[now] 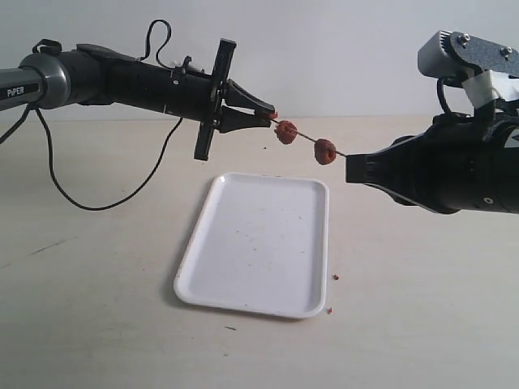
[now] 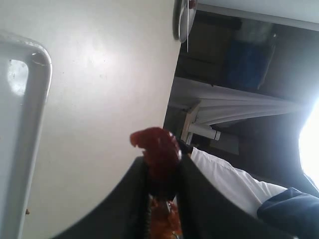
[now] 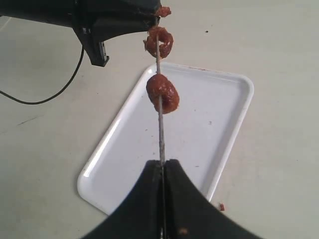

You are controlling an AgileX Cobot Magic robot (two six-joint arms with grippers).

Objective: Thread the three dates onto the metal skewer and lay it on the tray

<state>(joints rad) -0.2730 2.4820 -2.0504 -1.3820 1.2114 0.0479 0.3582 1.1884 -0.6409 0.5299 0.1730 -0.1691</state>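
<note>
- Nearest to the camera in the exterior view is the right gripper (image 1: 350, 166), at the right side of the tray (image 1: 243, 306) and higher than it; its black fingers are pressed together on one end of the skewer (image 1: 306, 139).
- In the right wrist view the same gripper (image 3: 162, 167) shows no gap beside the thin rod (image 3: 160, 134); the rod runs straight out from the tips, over the tray (image 3: 199, 124).
- The skewer is in the air, near the far rim of the tray, and touches nothing below; it rises slightly toward the left gripper (image 1: 270, 117).
- Two fruits are already on the rod; the first date (image 1: 325, 151) sits close to the right gripper, and the second date (image 1: 285, 132) sits further along, apart from the first one.
- From the right wrist the first date (image 3: 162, 93) shows over the far corner of the tray; the second date (image 3: 159, 42) shows beyond the rim.
- The left gripper (image 2: 162, 159) pinches the third date (image 2: 155, 149) between its fingertips; this fruit (image 1: 273, 115) is at the free end of the rod, and whether the point has entered it I cannot tell.
- The tray lies flat on the pale table (image 1: 422, 308) and carries only tiny specks; small red crumbs (image 1: 334, 277) lie on the table just beside its right rim.
- A black cable (image 1: 81, 203) lies looped on the table, well to the left of the tray.
</note>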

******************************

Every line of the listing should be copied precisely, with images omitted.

[now] 
[now] 
[now] 

You are controlling an AgileX Cobot Magic robot (two six-joint arms with grippers).

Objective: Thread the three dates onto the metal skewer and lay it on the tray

<state>(joints rad) -0.2730 2.4820 -2.0504 -1.3820 1.2114 0.0479 0.3582 1.1884 -0.6409 0.5299 0.1730 -0.1691</state>
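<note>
- Nearest to the camera in the exterior view is the right gripper (image 1: 350, 166), at the right side of the tray (image 1: 243, 306) and higher than it; its black fingers are pressed together on one end of the skewer (image 1: 306, 139).
- In the right wrist view the same gripper (image 3: 162, 167) shows no gap beside the thin rod (image 3: 160, 134); the rod runs straight out from the tips, over the tray (image 3: 199, 124).
- The skewer is in the air, near the far rim of the tray, and touches nothing below; it rises slightly toward the left gripper (image 1: 270, 117).
- Two fruits are already on the rod; the first date (image 1: 325, 151) sits close to the right gripper, and the second date (image 1: 285, 132) sits further along, apart from the first one.
- From the right wrist the first date (image 3: 162, 93) shows over the far corner of the tray; the second date (image 3: 159, 42) shows beyond the rim.
- The left gripper (image 2: 162, 159) pinches the third date (image 2: 155, 149) between its fingertips; this fruit (image 1: 273, 115) is at the free end of the rod, and whether the point has entered it I cannot tell.
- The tray lies flat on the pale table (image 1: 422, 308) and carries only tiny specks; small red crumbs (image 1: 334, 277) lie on the table just beside its right rim.
- A black cable (image 1: 81, 203) lies looped on the table, well to the left of the tray.
</note>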

That is the complete output.